- **Given data**
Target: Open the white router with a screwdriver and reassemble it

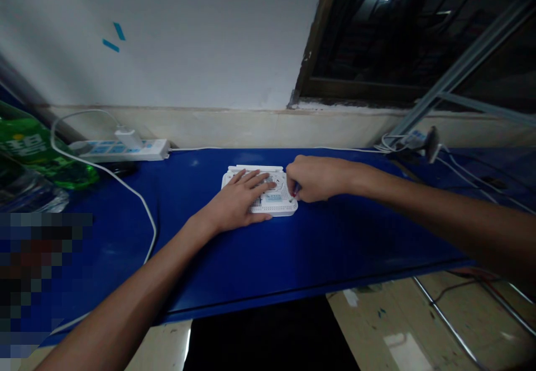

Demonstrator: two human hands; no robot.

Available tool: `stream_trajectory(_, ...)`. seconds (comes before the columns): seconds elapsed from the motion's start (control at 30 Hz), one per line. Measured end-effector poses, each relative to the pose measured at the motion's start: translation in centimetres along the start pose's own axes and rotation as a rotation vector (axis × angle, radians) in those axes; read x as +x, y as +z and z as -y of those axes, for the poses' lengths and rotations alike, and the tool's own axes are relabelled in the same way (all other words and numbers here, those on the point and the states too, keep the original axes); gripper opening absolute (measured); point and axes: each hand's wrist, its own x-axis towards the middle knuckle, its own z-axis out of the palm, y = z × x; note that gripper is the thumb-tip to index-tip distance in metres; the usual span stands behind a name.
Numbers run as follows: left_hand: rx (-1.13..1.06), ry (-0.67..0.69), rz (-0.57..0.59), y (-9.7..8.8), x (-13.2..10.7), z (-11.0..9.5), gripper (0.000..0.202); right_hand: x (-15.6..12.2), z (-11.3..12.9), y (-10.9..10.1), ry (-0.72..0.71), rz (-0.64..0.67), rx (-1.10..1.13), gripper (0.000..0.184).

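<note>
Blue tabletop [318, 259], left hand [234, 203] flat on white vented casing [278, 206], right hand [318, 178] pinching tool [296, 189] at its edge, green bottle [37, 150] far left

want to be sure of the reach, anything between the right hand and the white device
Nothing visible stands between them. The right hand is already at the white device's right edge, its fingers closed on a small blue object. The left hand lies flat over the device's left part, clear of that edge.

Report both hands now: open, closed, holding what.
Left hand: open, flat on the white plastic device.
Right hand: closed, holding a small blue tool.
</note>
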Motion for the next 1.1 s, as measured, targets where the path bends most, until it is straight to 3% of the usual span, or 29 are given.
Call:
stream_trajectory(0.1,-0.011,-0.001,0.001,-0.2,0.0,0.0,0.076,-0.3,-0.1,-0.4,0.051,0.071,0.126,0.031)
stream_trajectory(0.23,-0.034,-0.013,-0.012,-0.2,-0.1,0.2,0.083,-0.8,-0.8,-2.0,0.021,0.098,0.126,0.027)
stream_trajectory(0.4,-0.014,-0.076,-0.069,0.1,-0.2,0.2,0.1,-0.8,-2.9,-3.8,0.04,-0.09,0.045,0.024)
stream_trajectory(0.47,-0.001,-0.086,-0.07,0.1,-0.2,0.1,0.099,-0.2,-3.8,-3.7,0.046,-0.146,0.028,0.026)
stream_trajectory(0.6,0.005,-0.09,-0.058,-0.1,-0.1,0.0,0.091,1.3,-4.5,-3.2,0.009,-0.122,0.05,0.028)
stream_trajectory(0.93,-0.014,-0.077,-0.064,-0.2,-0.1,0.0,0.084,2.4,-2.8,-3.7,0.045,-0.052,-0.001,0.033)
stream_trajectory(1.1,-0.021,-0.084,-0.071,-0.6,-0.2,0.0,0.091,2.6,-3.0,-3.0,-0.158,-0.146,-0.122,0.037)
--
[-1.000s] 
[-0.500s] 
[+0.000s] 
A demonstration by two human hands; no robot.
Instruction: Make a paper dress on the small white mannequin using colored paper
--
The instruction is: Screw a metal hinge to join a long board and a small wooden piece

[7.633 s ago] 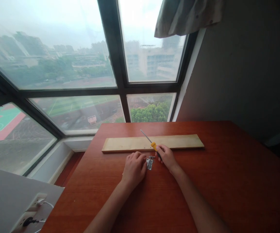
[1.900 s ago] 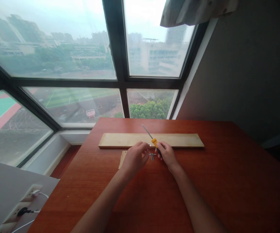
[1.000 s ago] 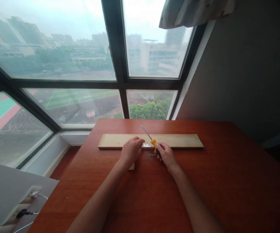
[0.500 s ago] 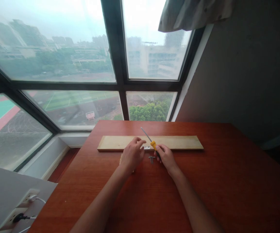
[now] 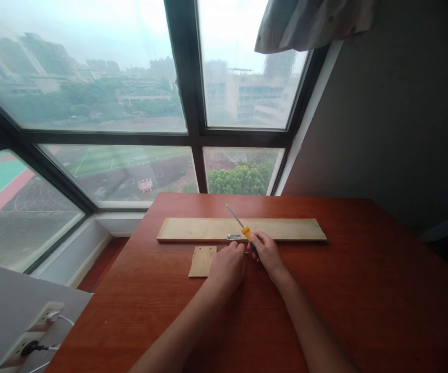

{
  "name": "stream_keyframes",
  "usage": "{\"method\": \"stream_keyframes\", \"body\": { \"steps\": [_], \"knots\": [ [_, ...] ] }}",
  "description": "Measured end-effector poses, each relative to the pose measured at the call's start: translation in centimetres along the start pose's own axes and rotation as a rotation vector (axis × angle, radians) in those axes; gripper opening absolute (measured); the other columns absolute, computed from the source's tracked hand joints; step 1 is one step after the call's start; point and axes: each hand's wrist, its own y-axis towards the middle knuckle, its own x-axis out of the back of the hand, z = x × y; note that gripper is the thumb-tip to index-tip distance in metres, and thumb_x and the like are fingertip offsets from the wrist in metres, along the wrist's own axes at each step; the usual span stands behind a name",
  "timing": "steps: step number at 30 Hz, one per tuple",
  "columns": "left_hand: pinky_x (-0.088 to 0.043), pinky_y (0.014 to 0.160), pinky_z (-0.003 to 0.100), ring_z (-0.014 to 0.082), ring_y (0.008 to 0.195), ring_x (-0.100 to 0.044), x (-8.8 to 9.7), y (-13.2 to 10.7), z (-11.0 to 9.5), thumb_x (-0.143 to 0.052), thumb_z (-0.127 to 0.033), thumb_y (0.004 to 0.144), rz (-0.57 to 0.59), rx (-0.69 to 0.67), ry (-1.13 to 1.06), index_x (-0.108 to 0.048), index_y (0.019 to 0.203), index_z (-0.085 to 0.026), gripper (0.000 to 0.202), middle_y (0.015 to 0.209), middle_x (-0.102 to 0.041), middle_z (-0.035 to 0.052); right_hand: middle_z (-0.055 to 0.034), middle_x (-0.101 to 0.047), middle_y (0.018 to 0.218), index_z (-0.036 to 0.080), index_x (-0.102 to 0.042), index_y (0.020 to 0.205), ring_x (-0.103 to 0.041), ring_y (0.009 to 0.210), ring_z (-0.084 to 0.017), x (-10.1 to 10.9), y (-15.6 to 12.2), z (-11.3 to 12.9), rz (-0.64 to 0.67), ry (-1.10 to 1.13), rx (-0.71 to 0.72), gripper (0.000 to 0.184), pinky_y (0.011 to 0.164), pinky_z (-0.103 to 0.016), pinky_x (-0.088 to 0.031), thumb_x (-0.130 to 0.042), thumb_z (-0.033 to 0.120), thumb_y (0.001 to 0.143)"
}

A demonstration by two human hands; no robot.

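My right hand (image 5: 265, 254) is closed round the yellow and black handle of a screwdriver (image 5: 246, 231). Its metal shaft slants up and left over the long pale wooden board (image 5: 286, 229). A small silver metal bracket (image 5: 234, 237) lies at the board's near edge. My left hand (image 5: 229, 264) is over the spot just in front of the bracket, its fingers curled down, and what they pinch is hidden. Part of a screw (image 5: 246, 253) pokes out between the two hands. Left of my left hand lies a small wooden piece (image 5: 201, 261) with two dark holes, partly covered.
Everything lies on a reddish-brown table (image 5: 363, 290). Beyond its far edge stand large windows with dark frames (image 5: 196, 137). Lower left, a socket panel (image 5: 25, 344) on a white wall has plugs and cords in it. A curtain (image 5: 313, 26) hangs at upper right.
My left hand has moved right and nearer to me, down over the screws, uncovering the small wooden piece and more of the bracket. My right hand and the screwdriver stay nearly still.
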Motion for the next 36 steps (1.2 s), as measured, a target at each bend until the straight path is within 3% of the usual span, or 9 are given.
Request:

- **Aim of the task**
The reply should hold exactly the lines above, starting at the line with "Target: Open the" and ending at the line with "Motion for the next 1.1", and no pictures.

- **Task response**
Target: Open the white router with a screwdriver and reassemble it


Demonstrator: two human hands; no robot.

Available tool: `stream_trajectory(_, ...)`. seconds (comes before the columns): seconds elapsed from the motion's start (control at 30 Hz), one per line. Measured end-effector poses, each relative to the pose measured at the motion's start: translation in centimetres along the start pose's own axes and rotation as a rotation vector (axis × angle, radians) in those axes; read x as +x, y as +z and z as -y of those axes, for the poses' lengths and rotations alike, and the tool's own axes are relabelled in the same way (all other words and numbers here, those on the point and the states too, keep the original axes); gripper opening absolute (measured); point and axes: each hand's wrist, its own x-axis towards the middle knuckle, its own z-axis out of the palm, y = z × x; note that gripper is the thumb-tip to index-tip distance in metres; the usual span stands behind a name.
Numbers run as follows: left_hand: rx (-1.13..1.06), ry (-0.67..0.69), rz (-0.57..0.59), y (-9.7..8.8), x (-13.2..10.7), z (-11.0..9.5), gripper (0.000..0.202); right_hand: x (-15.6..12.2), z (-11.3..12.9), y (-10.9..10.1), ry (-0.72..0.71), rz (-0.64..0.67), rx (-1.10..1.13), gripper (0.000..0.184).

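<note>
Blue tabletop [318, 259], left hand [234, 203] flat on white vented casing [278, 206], right hand [318, 178] pinching tool [296, 189] at its edge, green bottle [37, 150] far left

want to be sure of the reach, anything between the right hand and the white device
Nothing visible stands between them. The right hand is already at the white device's right edge, its fingers closed on a small blue object. The left hand lies flat over the device's left part, clear of that edge.

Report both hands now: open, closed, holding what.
Left hand: open, flat on the white plastic device.
Right hand: closed, holding a small blue tool.
</note>
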Motion for the next 1.1 s, as measured, targets where the path bends most, until it is straight to 3% of the usual span, or 29 are given.

No more output is required for this exercise.